EXERCISE OBJECTIVE -
Filter the records for "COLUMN" and keep each line that has it.

Data records:
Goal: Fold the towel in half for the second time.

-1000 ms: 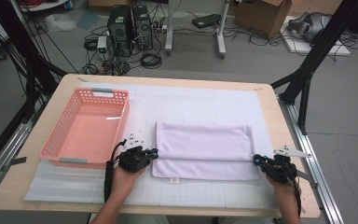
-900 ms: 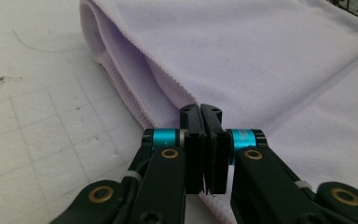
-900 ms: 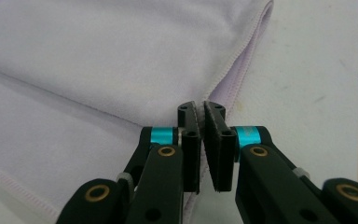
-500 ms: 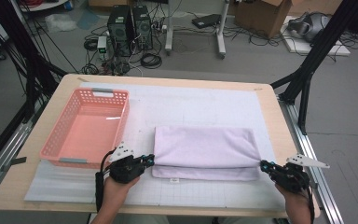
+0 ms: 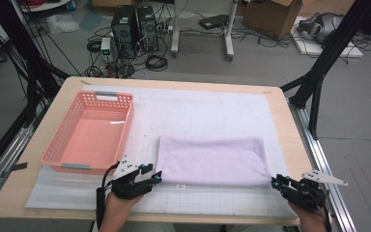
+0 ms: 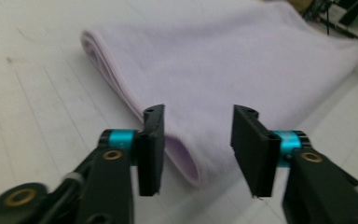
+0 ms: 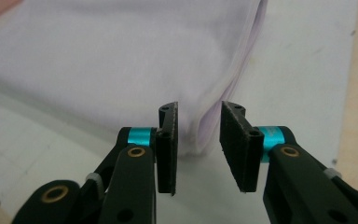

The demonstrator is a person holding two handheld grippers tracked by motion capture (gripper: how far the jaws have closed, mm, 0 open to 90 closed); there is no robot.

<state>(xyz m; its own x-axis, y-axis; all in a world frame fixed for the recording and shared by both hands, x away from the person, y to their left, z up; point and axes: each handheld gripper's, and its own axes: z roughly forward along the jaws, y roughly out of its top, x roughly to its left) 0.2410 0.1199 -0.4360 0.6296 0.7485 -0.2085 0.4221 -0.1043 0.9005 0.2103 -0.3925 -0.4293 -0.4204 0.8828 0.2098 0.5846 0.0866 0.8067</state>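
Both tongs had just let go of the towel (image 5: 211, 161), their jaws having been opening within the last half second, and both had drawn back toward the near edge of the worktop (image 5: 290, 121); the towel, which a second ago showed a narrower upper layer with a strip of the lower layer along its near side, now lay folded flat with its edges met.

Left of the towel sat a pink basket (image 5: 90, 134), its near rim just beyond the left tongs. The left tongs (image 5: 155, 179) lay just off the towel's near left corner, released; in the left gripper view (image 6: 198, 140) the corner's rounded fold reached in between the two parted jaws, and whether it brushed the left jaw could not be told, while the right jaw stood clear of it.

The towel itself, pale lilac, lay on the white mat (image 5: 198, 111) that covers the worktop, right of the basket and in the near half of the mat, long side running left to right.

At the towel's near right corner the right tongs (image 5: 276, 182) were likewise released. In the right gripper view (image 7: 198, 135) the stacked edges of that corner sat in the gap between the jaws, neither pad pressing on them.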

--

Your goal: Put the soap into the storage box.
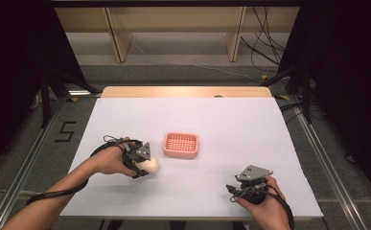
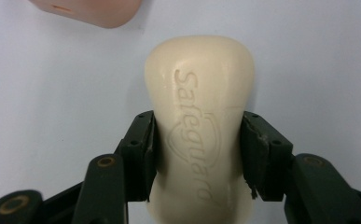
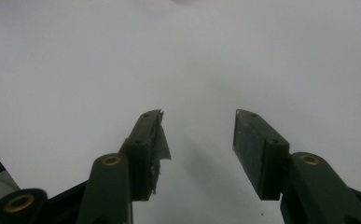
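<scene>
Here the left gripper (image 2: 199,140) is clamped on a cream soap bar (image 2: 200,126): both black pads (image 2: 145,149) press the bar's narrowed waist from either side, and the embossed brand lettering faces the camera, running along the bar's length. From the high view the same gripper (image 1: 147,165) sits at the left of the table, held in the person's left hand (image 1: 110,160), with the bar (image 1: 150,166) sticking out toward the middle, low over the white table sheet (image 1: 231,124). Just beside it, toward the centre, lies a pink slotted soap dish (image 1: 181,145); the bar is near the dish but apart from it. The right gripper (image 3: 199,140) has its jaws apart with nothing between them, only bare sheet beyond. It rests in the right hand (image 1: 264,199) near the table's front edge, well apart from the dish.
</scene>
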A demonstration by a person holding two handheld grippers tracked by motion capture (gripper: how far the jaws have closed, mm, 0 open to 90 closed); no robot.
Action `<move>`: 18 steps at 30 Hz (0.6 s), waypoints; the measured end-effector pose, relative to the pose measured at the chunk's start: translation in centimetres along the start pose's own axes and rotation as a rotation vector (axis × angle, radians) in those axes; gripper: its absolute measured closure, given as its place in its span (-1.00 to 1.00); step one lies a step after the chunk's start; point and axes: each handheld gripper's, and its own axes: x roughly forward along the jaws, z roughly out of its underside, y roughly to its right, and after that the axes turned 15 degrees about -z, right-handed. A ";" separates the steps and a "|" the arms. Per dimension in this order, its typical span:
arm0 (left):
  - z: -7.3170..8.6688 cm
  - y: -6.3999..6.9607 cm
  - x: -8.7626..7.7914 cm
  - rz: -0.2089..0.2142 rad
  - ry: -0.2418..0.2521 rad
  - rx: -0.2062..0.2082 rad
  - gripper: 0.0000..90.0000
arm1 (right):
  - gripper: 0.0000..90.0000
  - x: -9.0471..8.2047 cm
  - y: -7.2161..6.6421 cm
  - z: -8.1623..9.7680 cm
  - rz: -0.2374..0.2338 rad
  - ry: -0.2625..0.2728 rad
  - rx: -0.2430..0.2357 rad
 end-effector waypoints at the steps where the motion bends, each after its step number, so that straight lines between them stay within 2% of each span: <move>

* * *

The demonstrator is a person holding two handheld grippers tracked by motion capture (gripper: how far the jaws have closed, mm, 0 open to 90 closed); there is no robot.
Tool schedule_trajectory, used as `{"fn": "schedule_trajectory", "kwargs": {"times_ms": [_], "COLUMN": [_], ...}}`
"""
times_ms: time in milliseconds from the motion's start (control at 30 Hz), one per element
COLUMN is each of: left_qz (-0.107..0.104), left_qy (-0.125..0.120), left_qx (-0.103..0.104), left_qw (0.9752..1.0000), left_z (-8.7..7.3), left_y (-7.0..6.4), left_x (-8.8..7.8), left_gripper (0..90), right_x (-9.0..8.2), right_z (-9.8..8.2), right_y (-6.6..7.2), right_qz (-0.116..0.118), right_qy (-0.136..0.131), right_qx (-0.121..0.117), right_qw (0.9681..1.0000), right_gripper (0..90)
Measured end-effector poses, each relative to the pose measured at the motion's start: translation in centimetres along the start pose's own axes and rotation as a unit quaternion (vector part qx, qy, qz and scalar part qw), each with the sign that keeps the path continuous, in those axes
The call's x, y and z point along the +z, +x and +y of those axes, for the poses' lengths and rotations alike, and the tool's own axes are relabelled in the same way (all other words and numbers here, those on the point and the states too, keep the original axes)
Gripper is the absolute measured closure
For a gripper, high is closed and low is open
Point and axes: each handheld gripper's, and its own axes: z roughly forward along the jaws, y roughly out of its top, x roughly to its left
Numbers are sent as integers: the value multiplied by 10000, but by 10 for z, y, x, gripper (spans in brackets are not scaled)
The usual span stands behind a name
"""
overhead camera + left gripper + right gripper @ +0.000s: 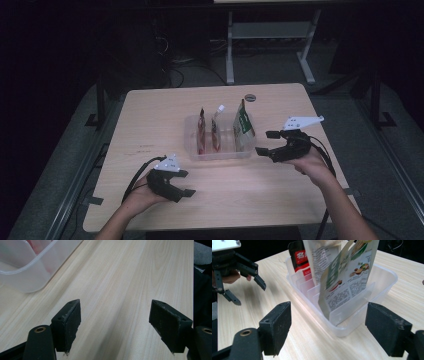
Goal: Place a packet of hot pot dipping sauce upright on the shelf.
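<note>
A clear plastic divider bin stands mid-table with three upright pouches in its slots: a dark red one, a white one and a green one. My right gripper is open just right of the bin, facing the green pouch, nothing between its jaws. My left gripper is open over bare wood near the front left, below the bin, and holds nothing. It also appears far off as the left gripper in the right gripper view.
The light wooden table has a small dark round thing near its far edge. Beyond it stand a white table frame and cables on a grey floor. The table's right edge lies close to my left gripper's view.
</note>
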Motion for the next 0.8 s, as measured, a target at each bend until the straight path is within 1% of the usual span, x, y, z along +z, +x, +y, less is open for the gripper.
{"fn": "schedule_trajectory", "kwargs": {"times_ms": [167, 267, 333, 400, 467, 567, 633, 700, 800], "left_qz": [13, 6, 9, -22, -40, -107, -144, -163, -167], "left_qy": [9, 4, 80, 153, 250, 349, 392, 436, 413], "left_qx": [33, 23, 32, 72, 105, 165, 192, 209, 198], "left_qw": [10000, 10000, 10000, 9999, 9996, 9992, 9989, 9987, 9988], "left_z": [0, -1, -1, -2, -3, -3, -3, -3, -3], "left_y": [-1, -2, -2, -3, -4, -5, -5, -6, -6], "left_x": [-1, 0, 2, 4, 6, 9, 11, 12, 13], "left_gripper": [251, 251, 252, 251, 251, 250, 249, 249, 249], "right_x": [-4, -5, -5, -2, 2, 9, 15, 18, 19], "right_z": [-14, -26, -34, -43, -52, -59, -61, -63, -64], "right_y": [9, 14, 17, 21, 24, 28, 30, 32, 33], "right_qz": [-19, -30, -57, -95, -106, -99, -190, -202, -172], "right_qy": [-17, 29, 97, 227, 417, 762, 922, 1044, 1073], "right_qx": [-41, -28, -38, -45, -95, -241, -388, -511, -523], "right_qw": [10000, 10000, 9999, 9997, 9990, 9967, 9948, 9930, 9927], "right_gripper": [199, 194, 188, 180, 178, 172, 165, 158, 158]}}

THE ANSWER -
Tool schedule_trajectory, used as `{"fn": "schedule_trajectory", "kwargs": {"times_ms": [_], "COLUMN": [_], ...}}`
COLUMN is each of: left_qz (-0.107..0.104), left_qy (-0.125..0.120), left_qx (-0.103..0.104), left_qw (0.9752..1.0000), left_z (-8.7..7.3), left_y (-7.0..6.4), left_x (-8.8..7.8), left_gripper (0..90), right_x (-9.0..8.2), right_z (-9.8..8.2), right_y (-6.6..7.2), right_qz (-0.116..0.118), right_qy (-0.136..0.131), right_qx (-0.121..0.117), right_qw (0.9681..1.0000), right_gripper (0..90)

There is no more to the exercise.